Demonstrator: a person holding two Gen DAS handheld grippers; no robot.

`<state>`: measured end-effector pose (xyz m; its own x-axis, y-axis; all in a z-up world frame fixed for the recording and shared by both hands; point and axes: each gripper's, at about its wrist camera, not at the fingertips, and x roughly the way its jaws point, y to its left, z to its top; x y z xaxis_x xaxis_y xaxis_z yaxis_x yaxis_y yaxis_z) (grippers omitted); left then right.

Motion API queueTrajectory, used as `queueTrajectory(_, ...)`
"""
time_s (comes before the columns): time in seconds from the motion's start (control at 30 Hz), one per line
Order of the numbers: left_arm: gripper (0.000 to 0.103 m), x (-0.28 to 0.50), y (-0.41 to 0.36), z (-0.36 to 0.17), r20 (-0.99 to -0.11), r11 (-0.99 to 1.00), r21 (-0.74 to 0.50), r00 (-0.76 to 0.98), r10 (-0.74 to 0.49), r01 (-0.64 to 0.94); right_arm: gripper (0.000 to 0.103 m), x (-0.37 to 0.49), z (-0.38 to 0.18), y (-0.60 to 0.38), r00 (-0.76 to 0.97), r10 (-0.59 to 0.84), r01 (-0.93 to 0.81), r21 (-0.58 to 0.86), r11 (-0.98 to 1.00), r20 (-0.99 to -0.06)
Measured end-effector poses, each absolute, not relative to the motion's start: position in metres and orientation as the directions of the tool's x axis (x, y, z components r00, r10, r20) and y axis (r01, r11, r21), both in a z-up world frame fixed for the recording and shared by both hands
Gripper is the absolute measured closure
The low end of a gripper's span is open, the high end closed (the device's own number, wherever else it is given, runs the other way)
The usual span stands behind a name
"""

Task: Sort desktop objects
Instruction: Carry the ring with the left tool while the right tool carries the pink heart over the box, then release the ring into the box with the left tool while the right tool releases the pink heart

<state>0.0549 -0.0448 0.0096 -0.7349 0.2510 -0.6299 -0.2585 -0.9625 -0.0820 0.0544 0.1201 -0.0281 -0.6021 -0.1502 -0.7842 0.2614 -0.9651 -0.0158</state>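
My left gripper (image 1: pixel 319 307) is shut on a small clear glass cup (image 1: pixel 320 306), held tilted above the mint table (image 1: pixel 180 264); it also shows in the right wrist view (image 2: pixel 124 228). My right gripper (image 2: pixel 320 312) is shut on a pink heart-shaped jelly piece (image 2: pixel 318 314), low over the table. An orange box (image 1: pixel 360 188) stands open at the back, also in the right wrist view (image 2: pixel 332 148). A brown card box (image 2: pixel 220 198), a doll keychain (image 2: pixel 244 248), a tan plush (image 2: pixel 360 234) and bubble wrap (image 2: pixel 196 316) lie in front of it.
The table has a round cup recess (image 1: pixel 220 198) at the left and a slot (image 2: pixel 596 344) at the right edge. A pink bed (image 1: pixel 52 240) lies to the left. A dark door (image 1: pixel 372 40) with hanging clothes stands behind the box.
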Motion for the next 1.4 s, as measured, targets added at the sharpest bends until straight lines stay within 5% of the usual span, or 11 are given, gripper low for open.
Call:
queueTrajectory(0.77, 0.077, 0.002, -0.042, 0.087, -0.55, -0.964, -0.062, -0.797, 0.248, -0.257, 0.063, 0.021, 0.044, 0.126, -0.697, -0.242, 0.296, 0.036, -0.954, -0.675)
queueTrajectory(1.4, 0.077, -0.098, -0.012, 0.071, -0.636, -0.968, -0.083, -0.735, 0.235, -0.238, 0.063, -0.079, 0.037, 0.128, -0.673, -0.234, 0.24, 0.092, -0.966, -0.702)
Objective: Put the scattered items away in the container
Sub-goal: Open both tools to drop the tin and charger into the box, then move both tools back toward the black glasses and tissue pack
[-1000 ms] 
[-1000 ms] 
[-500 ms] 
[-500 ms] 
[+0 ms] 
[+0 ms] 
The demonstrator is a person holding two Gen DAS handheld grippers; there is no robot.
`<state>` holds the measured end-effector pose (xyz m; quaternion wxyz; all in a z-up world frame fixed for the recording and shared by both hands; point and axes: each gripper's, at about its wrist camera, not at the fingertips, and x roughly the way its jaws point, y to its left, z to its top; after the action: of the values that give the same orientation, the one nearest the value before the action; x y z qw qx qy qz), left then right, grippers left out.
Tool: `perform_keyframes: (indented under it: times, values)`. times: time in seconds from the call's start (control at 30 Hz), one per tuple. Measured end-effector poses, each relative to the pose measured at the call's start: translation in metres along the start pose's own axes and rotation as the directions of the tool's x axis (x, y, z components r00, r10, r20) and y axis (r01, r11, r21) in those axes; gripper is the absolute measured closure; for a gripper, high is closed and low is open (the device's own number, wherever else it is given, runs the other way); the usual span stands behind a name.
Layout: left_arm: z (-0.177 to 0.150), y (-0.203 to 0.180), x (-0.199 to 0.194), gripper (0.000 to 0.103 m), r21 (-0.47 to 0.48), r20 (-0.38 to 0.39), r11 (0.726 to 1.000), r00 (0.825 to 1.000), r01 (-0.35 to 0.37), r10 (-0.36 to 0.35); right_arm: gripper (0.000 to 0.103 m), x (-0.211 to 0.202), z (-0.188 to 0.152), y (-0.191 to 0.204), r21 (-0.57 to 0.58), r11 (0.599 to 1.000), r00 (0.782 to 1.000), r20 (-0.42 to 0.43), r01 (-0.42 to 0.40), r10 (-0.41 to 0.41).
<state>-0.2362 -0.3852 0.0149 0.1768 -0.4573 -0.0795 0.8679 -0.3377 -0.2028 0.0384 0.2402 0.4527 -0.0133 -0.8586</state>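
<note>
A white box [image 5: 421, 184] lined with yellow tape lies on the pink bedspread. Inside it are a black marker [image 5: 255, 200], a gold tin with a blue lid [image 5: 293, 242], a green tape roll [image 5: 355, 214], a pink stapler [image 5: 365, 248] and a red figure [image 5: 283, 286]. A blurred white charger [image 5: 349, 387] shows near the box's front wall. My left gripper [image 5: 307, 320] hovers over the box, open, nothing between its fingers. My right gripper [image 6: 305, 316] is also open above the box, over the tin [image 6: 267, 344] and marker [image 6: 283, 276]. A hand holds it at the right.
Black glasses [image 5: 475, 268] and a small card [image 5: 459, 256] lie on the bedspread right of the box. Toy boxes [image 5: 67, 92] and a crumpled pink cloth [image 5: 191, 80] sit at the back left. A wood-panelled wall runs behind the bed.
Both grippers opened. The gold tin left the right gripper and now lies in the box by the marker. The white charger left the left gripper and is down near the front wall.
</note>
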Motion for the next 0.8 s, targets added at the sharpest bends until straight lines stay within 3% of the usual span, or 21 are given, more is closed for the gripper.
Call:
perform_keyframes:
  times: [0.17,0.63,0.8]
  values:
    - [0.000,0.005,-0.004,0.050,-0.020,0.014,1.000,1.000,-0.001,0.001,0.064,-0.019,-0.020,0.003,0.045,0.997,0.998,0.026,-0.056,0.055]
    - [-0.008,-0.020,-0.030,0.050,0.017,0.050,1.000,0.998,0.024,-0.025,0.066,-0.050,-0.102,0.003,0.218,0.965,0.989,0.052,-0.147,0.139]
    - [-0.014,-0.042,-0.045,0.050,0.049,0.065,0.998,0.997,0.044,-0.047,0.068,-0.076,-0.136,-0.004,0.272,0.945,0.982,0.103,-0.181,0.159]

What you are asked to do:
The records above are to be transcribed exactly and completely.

Exercise response:
Demonstrator: a person holding two Gen DAS handheld grippers; no robot.

`<state>`: measured end-effector pose (xyz m; its own x-axis, y-axis; all in a z-up world frame fixed for the recording and shared by both hands; point and axes: each gripper's, at about its wrist camera, not at the fingertips, and x roughly the way its jaws point, y to its left, z to its top; x y z xaxis_x xaxis_y xaxis_z yaxis_x yaxis_y yaxis_z) (grippers omitted); left then right.

Motion API queueTrajectory, used as `queueTrajectory(_, ...)`
"""
time_s (comes before the columns): time in seconds from the motion's start (control at 30 Hz), one per line
Order of the numbers: left_arm: gripper (0.000 to 0.103 m), x (-0.28 to 0.50), y (-0.41 to 0.36), z (-0.36 to 0.17), r20 (-0.99 to -0.11), r11 (-0.99 to 1.00), r21 (-0.74 to 0.50), r00 (-0.76 to 0.98), r10 (-0.74 to 0.49), r01 (-0.64 to 0.94); right_arm: gripper (0.000 to 0.103 m), x (-0.37 to 0.49), z (-0.38 to 0.18), y (-0.60 to 0.38), r00 (-0.76 to 0.97), r10 (-0.59 to 0.84), r01 (-0.93 to 0.81), r21 (-0.58 to 0.86), r11 (-0.98 to 1.00), r20 (-0.99 to -0.06)
Measured end-effector poses, each absolute, not relative to the motion's start: position in metres and orientation as the directions of the tool's x axis (x, y, z components r00, r10, r20) and y axis (r01, r11, r21), both in a z-up world frame fixed for the recording and shared by both hands
Gripper is the absolute measured closure
The low end of a gripper's span is open, the high end closed (the device's own number, wherever else it is given, runs the other way)
The usual span stands behind a name
"""

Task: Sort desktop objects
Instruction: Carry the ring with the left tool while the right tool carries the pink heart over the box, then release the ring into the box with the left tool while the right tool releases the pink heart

<state>0.0549 -0.0448 0.0096 -0.7349 0.2510 -0.6299 -0.2585 -0.9625 -0.0820 0.0544 0.1201 -0.0281 -0.6021 -0.1502 -0.7842 0.2614 -0.9651 -0.0158</state>
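My left gripper (image 1: pixel 319 307) is shut on a small clear glass cup (image 1: pixel 320 306), held tilted above the mint table (image 1: pixel 180 264); it also shows in the right wrist view (image 2: pixel 124 228). My right gripper (image 2: pixel 320 312) is shut on a pink heart-shaped jelly piece (image 2: pixel 318 314), low over the table. An orange box (image 1: pixel 360 188) stands open at the back, also in the right wrist view (image 2: pixel 332 148). A brown card box (image 2: pixel 220 198), a doll keychain (image 2: pixel 244 248), a tan plush (image 2: pixel 360 234) and bubble wrap (image 2: pixel 196 316) lie in front of it.
The table has a round cup recess (image 1: pixel 220 198) at the left and a slot (image 2: pixel 596 344) at the right edge. A pink bed (image 1: pixel 52 240) lies to the left. A dark door (image 1: pixel 372 40) with hanging clothes stands behind the box.
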Motion for the next 1.4 s, as measured, targets added at the sharpest bends until straight lines stay within 5% of the usual span, or 11 are given, gripper low for open.
Call:
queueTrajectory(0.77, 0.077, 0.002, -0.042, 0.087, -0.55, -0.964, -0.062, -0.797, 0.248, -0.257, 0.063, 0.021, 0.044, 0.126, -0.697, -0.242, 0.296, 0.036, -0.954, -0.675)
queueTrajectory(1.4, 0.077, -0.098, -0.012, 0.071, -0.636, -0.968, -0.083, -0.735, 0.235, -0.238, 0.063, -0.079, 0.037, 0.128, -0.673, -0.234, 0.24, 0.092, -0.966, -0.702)
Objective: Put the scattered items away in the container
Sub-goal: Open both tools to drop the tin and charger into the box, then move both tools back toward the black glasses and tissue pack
[-1000 ms] 
[-1000 ms] 
[-500 ms] 
[-500 ms] 
[+0 ms] 
[+0 ms] 
The demonstrator is a person holding two Gen DAS handheld grippers; there is no robot.
`<state>` holds the measured end-effector pose (xyz m; quaternion wxyz; all in a z-up world frame fixed for the recording and shared by both hands; point and axes: each gripper's, at about its wrist camera, not at the fingertips, and x roughly the way its jaws point, y to its left, z to its top; after the action: of the values that give the same orientation, the one nearest the value before the action; x y z qw qx qy qz), left then right, grippers left out.
Tool: `perform_keyframes: (indented under it: times, values)`. times: time in seconds from the call's start (control at 30 Hz), one per tuple. Measured end-effector poses, each relative to the pose measured at the call's start: translation in metres along the start pose's own axes and rotation as the directions of the tool's x axis (x, y, z components r00, r10, r20) and y axis (r01, r11, r21) in those axes; gripper is the absolute measured closure; for a gripper, high is closed and low is open (the device's own number, wherever else it is given, runs the other way); the usual span stands behind a name.
Layout: left_arm: z (-0.177 to 0.150), y (-0.203 to 0.180), x (-0.199 to 0.194), gripper (0.000 to 0.103 m), r21 (-0.47 to 0.48), r20 (-0.38 to 0.39), r11 (0.726 to 1.000), r00 (0.825 to 1.000), r01 (-0.35 to 0.37), r10 (-0.36 to 0.35); right_arm: gripper (0.000 to 0.103 m), x (-0.211 to 0.202), z (-0.188 to 0.152), y (-0.191 to 0.204), r21 (-0.57 to 0.58), r11 (0.599 to 1.000), r00 (0.782 to 1.000), r20 (-0.42 to 0.43), r01 (-0.42 to 0.40), r10 (-0.41 to 0.41).
<state>-0.2362 -0.3852 0.0149 0.1768 -0.4573 -0.0795 0.8679 -0.3377 -0.2028 0.0384 0.2402 0.4527 -0.0133 -0.8586</state>
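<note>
A white box [image 5: 421, 184] lined with yellow tape lies on the pink bedspread. Inside it are a black marker [image 5: 255, 200], a gold tin with a blue lid [image 5: 293, 242], a green tape roll [image 5: 355, 214], a pink stapler [image 5: 365, 248] and a red figure [image 5: 283, 286]. A blurred white charger [image 5: 349, 387] shows near the box's front wall. My left gripper [image 5: 307, 320] hovers over the box, open, nothing between its fingers. My right gripper [image 6: 305, 316] is also open above the box, over the tin [image 6: 267, 344] and marker [image 6: 283, 276]. A hand holds it at the right.
Black glasses [image 5: 475, 268] and a small card [image 5: 459, 256] lie on the bedspread right of the box. Toy boxes [image 5: 67, 92] and a crumpled pink cloth [image 5: 191, 80] sit at the back left. A wood-panelled wall runs behind the bed.
Both grippers opened. The gold tin left the right gripper and now lies in the box by the marker. The white charger left the left gripper and is down near the front wall.
</note>
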Motion for the next 0.8 s, targets added at the sharpest bends until straight lines stay within 3% of the usual span, or 21 are given, more is closed for the gripper.
Call:
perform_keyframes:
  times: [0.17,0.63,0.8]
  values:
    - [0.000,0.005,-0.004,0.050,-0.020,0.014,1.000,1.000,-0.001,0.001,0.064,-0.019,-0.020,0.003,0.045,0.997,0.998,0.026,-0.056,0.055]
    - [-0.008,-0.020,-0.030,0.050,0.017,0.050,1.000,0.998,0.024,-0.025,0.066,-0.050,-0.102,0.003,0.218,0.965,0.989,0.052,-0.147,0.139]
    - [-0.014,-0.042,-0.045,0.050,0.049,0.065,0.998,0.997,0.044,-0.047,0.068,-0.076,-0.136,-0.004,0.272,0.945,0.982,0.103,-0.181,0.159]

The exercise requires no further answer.